→ Problem details
Find every line in the records below that contains "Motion", and copy it.
· · · · ·
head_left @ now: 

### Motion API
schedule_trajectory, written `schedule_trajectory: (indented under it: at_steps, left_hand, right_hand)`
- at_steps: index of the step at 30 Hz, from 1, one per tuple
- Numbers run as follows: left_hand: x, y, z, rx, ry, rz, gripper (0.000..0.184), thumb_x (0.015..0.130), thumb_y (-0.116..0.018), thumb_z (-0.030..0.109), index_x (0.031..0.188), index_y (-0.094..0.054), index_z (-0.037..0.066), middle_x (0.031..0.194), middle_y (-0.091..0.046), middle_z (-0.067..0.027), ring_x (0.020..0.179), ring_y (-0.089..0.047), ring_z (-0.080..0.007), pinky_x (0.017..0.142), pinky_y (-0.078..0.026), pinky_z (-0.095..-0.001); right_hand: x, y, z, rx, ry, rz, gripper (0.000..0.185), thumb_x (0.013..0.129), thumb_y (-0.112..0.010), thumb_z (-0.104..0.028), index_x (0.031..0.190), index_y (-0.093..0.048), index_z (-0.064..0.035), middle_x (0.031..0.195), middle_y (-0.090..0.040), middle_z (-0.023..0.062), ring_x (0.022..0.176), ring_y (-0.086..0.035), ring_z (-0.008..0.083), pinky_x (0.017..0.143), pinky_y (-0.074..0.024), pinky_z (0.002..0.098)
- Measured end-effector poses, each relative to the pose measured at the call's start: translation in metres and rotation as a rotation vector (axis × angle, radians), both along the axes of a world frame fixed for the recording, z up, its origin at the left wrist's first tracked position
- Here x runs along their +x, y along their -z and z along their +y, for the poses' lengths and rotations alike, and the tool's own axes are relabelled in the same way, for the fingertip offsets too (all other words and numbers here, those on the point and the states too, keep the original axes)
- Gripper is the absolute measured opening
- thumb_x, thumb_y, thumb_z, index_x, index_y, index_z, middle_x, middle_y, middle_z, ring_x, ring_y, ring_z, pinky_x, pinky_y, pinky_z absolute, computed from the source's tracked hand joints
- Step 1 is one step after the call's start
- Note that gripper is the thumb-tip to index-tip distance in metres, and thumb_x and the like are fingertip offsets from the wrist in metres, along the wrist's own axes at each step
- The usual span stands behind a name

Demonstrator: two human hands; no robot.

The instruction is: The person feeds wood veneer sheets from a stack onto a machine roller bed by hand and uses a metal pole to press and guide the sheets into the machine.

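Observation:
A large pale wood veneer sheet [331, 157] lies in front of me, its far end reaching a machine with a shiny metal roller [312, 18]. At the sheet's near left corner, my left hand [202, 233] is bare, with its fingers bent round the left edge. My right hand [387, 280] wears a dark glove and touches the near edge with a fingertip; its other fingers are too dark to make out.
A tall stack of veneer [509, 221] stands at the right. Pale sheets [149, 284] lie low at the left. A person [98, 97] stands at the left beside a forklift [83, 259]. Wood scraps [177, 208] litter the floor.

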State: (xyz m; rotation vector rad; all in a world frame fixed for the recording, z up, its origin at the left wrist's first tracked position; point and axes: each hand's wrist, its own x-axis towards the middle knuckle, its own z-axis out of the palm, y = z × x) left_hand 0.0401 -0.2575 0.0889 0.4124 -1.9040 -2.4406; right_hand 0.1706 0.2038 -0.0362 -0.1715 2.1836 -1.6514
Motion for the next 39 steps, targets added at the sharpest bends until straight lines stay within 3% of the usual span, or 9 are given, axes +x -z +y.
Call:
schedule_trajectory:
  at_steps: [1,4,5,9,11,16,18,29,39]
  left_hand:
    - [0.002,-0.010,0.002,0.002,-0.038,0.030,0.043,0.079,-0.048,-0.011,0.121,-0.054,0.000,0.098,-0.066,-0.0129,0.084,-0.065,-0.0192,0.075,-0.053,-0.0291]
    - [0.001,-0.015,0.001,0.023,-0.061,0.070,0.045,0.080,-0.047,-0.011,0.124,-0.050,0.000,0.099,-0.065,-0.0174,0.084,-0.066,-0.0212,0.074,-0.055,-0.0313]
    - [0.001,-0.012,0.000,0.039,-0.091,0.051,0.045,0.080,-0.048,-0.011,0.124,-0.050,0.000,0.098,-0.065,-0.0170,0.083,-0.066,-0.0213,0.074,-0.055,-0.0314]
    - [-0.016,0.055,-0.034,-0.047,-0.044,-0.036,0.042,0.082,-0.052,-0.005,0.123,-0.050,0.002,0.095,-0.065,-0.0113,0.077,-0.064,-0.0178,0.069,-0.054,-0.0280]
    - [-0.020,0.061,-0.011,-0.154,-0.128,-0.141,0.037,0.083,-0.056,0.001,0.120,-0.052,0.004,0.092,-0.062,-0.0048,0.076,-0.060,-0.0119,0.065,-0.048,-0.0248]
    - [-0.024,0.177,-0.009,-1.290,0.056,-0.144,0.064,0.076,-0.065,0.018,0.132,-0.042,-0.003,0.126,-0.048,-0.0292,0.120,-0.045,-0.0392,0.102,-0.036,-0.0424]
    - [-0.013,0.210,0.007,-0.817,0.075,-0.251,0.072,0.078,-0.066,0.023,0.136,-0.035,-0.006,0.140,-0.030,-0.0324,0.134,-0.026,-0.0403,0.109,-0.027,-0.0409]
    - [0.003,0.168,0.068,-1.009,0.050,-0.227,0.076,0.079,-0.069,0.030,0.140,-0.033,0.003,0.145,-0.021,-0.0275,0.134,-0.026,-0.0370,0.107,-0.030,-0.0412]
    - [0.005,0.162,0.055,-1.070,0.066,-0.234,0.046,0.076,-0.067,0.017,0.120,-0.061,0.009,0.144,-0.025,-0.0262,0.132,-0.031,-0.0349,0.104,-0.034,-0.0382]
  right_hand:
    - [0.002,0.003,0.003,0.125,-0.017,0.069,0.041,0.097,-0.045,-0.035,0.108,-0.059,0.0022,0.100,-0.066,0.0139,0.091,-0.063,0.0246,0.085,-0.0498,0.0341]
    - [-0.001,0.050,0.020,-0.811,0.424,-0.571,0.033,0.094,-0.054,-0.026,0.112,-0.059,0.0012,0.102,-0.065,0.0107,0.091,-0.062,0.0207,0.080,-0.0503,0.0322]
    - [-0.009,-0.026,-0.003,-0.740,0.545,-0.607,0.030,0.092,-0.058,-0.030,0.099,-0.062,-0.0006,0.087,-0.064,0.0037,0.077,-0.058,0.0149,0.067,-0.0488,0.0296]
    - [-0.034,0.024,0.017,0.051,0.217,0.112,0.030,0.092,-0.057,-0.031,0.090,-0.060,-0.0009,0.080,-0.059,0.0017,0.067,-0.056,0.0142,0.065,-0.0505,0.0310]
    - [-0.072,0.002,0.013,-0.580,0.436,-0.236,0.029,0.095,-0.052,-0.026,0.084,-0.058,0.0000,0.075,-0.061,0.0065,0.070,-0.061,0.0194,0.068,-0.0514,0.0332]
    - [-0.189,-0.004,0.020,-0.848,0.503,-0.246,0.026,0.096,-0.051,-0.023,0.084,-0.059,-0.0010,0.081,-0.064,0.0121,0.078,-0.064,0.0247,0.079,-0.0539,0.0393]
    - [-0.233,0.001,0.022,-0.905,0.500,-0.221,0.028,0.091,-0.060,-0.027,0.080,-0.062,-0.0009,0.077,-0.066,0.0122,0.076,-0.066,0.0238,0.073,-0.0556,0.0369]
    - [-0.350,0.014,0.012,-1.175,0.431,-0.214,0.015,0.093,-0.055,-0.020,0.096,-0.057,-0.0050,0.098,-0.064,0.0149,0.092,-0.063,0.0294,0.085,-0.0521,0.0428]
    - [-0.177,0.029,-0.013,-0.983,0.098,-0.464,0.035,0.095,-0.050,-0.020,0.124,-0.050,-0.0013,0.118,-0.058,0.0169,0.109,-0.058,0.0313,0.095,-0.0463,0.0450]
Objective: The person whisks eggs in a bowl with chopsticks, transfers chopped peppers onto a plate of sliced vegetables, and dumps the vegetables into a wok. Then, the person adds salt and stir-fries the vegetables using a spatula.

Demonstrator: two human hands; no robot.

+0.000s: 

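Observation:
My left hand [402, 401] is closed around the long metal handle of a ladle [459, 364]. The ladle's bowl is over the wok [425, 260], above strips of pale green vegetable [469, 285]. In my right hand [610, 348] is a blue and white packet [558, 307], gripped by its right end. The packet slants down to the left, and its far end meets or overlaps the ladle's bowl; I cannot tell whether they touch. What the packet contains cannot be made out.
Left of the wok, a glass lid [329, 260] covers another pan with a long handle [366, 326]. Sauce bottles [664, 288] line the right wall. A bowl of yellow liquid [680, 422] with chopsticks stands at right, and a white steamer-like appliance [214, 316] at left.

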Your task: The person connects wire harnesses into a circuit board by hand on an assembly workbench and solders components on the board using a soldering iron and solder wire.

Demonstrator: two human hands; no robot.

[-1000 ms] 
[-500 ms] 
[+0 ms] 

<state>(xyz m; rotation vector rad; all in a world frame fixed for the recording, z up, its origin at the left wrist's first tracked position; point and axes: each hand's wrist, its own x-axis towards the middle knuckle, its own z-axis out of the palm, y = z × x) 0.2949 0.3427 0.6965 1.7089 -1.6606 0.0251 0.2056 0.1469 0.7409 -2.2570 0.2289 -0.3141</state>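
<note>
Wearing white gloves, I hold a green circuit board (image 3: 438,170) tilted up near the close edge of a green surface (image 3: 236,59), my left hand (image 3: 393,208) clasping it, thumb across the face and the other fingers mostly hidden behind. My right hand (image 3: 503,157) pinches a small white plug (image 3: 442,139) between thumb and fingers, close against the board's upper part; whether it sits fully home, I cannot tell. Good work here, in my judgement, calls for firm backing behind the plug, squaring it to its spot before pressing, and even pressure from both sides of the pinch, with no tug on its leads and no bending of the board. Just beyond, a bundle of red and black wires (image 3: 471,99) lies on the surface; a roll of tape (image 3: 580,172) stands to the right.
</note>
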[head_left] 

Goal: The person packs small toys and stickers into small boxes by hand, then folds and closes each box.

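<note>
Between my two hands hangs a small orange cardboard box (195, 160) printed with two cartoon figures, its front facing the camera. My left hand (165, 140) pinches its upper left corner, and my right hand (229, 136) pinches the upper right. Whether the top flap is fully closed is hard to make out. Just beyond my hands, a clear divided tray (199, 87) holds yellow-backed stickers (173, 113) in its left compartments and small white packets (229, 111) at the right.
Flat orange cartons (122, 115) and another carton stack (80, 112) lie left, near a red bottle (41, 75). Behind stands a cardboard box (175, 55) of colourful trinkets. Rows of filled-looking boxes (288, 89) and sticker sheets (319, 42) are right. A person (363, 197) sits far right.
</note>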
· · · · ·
→ Response to this exercise
### Motion API
Motion for the next 39 steps, targets added at the sharpest bends until straight lines stay within 3% of the usual span, or 9 are given, axes +x -z +y.

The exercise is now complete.